Task item ▸ Every line in the records below between the one holding "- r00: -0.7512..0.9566" and the one holding "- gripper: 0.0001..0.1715", inclusive, is to be set down exactly; all other lines are to be left out.

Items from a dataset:
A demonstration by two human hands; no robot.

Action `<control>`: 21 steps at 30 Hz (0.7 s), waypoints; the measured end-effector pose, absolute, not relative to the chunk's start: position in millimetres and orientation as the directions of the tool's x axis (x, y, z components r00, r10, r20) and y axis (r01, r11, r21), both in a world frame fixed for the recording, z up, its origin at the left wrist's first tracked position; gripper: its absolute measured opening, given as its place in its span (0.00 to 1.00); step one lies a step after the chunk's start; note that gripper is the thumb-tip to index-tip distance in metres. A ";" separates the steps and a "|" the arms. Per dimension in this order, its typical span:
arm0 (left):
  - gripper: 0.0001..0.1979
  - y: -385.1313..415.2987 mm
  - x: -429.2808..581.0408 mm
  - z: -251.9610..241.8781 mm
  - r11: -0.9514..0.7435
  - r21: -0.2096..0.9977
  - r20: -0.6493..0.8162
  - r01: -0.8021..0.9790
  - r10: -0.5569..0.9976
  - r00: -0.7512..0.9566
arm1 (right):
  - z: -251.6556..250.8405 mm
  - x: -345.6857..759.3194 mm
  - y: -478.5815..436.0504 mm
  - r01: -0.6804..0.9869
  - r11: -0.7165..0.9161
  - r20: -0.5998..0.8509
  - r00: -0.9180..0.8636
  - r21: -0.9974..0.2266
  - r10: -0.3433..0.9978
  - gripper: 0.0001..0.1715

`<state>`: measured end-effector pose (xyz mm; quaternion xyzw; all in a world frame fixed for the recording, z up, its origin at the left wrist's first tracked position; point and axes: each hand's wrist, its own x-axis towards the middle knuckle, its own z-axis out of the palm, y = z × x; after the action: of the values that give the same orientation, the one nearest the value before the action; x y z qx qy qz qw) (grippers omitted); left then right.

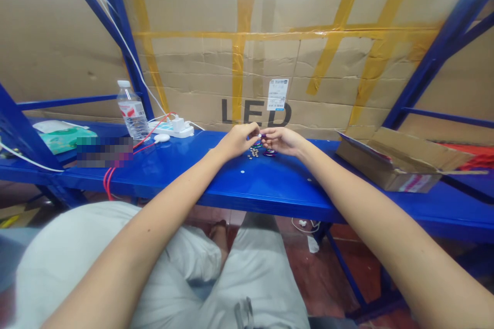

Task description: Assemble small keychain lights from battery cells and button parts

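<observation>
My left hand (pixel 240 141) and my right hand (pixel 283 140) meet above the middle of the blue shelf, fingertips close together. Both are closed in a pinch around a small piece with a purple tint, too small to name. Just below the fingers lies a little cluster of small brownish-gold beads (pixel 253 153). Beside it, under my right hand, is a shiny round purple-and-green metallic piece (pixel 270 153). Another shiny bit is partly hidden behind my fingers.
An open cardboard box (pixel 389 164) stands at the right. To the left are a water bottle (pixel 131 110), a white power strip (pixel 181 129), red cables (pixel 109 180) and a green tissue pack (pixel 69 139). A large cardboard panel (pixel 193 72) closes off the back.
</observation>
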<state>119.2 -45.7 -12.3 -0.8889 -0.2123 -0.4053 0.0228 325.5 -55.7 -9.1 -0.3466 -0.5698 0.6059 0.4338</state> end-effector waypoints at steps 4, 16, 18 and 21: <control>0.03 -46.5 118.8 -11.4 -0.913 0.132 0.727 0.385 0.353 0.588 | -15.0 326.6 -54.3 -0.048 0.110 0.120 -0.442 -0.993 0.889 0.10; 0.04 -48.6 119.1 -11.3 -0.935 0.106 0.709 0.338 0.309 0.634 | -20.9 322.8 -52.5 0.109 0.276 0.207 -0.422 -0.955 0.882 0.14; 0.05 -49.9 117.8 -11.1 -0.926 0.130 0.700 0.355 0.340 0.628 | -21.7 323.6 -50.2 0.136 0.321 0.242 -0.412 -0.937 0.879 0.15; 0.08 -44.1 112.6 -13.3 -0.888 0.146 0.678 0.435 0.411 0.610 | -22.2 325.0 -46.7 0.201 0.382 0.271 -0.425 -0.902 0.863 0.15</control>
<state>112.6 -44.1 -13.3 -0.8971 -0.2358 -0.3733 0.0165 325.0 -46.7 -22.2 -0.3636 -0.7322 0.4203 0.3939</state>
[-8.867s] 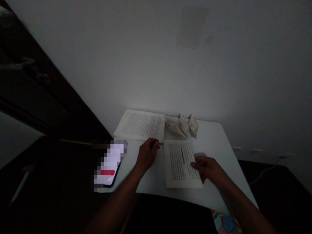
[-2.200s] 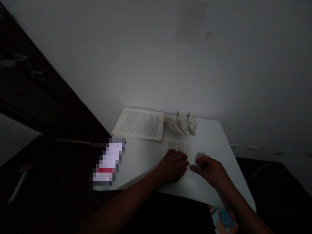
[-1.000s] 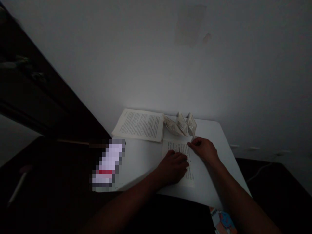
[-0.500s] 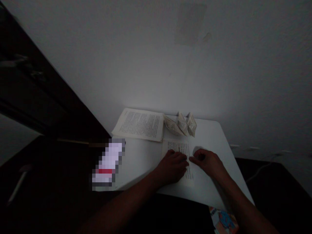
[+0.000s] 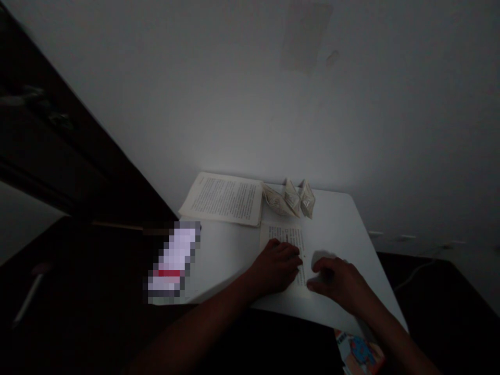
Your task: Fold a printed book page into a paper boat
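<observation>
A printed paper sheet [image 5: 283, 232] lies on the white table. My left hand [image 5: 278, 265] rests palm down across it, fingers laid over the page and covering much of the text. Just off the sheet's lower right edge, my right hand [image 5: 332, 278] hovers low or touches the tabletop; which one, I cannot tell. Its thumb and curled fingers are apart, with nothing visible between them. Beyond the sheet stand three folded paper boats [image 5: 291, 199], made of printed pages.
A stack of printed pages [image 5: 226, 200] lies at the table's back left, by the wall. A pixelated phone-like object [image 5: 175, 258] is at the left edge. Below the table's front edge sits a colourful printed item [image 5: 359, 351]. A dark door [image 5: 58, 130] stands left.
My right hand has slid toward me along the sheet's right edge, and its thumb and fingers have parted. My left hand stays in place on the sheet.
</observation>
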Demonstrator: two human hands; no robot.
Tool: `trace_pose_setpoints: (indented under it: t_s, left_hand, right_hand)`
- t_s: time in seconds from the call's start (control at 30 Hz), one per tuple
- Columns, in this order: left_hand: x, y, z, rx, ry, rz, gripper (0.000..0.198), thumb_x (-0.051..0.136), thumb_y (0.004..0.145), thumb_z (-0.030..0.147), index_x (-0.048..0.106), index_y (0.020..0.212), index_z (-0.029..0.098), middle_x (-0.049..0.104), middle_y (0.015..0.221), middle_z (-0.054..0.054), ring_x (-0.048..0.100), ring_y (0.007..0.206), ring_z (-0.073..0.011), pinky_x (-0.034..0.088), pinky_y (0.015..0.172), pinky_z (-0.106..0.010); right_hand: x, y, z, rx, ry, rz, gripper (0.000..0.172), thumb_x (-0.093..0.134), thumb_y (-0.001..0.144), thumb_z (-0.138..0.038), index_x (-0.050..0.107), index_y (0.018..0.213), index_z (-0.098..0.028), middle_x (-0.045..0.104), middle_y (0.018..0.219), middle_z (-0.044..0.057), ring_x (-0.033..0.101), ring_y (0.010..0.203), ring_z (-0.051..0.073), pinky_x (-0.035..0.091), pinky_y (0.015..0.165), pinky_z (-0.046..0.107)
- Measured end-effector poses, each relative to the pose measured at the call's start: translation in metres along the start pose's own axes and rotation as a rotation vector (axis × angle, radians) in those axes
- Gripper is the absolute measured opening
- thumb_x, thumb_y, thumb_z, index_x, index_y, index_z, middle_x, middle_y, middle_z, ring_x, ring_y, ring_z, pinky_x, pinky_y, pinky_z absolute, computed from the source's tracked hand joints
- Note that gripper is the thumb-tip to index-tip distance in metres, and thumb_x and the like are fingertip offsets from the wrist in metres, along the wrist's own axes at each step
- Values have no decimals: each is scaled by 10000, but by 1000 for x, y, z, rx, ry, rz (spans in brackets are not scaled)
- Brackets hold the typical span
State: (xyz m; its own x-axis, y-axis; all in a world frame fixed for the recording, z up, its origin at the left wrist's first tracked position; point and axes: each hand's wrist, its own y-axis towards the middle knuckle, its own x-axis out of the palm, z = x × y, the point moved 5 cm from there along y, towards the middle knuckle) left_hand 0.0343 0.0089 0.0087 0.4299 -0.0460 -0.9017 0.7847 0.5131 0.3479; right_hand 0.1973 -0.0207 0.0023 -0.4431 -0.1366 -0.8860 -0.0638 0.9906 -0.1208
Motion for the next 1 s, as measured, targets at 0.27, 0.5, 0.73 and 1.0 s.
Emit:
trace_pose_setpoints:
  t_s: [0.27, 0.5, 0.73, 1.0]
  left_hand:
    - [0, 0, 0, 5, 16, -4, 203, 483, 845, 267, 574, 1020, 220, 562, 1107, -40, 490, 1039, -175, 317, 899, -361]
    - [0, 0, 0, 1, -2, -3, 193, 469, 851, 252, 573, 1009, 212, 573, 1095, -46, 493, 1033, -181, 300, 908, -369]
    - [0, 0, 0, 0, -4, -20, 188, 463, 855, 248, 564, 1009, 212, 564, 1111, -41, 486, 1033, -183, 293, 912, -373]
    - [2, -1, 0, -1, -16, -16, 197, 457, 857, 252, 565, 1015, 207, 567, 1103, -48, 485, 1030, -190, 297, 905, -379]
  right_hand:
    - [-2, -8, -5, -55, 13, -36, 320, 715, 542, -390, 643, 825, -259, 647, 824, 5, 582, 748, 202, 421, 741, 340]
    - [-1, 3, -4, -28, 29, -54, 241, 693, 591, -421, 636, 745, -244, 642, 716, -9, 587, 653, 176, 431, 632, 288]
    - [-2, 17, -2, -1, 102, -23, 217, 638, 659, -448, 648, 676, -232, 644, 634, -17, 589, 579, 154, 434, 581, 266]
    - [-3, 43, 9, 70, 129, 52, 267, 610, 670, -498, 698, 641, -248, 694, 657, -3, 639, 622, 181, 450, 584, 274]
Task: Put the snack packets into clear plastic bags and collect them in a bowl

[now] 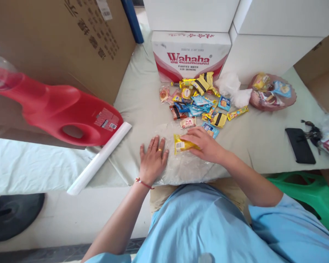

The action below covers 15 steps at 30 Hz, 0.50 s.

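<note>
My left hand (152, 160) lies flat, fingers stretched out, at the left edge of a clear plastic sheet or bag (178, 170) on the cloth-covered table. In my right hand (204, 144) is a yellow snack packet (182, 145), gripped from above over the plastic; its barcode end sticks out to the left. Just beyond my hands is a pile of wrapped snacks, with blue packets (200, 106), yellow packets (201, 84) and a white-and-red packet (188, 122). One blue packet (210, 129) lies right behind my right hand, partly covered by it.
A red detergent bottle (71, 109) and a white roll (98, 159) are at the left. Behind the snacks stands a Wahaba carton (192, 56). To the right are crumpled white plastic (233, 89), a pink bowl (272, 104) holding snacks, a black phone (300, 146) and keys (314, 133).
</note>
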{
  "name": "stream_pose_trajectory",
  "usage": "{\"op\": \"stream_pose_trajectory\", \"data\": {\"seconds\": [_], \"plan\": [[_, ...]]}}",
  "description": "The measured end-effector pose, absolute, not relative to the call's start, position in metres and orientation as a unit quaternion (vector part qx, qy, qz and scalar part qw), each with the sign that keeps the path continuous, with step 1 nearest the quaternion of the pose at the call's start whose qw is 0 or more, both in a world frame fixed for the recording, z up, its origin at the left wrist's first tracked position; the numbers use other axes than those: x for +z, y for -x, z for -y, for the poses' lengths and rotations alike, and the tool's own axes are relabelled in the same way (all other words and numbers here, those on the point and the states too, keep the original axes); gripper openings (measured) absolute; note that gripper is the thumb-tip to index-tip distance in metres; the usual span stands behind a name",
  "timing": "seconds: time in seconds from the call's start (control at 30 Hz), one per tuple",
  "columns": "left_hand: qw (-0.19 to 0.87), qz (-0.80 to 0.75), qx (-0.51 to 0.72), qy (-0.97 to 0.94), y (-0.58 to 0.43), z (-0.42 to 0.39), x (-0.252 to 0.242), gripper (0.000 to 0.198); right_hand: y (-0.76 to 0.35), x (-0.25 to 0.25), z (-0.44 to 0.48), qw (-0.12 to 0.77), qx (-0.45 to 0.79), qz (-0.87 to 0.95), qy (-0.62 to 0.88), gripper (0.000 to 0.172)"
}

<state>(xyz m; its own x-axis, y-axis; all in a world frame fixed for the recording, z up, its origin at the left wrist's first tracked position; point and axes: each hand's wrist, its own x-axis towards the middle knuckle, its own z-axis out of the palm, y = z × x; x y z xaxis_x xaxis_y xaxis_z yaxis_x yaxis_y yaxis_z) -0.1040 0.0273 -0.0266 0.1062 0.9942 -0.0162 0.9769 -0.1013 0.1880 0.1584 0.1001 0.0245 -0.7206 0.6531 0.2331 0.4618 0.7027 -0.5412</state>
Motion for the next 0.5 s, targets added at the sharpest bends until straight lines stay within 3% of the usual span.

Expected answer ▸
  - r00: -0.7512..0.9566
arm1 (right):
  - z: -251.6556..250.8405 mm
  - x: -345.6857..759.3194 mm
  - y: -478.5815..436.0504 mm
  - r01: -0.6804..0.9869
  - r11: -0.7165..0.9161
  - r20: -0.5998..0.8509
  - r00: -0.9180..0.8636
  - r21: -0.9974..0.2266
  - r10: -0.3433..0.9978
  - gripper: 0.0001..0.1715

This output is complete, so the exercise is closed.